> [Exercise requirements]: Give again, word for word, each line from the top of the listing through the line that holds "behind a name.".
---
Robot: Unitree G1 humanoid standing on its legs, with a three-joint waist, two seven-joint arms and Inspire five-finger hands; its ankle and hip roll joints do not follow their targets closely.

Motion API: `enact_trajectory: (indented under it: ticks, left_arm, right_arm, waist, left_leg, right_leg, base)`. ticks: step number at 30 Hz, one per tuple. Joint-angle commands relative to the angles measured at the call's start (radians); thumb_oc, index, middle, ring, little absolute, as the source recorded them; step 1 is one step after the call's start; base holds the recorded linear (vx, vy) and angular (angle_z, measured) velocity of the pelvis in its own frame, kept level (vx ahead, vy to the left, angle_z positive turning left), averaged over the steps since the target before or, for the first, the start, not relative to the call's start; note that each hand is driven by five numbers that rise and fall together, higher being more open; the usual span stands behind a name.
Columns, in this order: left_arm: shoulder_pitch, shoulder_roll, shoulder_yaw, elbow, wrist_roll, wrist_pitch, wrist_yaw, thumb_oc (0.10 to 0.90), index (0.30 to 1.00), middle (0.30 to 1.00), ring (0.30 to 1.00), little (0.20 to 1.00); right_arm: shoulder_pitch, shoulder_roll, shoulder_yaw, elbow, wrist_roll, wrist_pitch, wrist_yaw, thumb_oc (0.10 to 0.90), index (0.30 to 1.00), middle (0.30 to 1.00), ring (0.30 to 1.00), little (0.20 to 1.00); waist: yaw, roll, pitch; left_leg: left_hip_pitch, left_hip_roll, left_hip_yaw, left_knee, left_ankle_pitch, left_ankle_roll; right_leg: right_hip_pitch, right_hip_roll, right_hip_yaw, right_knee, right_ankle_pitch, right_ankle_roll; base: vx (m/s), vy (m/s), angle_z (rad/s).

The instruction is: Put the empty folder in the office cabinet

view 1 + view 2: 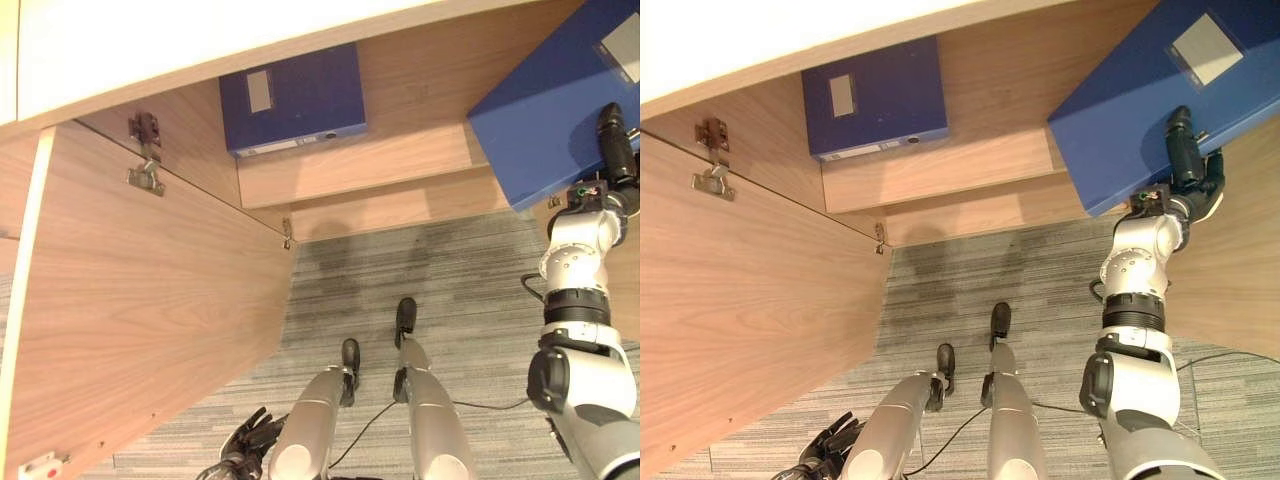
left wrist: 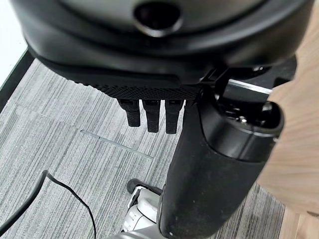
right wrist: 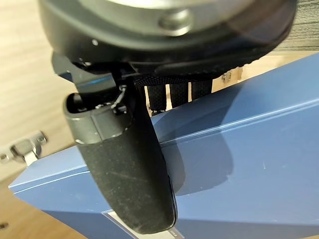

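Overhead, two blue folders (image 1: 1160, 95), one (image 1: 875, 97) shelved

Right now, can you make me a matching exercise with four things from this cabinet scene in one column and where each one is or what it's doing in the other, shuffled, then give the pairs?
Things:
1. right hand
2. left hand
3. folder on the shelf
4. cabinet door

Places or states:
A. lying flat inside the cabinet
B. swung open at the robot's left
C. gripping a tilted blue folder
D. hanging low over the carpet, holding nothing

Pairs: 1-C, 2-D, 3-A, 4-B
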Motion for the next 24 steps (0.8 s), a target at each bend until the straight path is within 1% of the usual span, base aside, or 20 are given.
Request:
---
> [Result for this exercise]:
Robot: Unitree G1 humanoid standing on its legs, with a three-joint waist, two seven-joint arms and Inspire five-finger hands; its ankle and hip roll joints do not follow their targets closely.

Motion API: `enact_trajectory: (indented under it: ticks, left_arm, right_arm, waist, left_leg, right_leg, base)`. ticks: step number at 30 Hz, one per tuple. Joint-angle commands relative to the angles measured at the call's start (radians); thumb_oc, index, middle, ring, little absolute, as the source recorded them; step 1 is one step after the call's start; base holds the recorded linear (vx, vy) and angular (angle_z, measured) velocity of the pelvis in its own frame, kept level (vx ahead, vy to the left, angle_z positive turning left), averaged over the steps since the target before or, for the first, the start, not relative to the call's start; note that each hand is driven by five numbers that rise and fall together, higher being more open; the usual span stands behind a name.

The response to this exercise is now complete.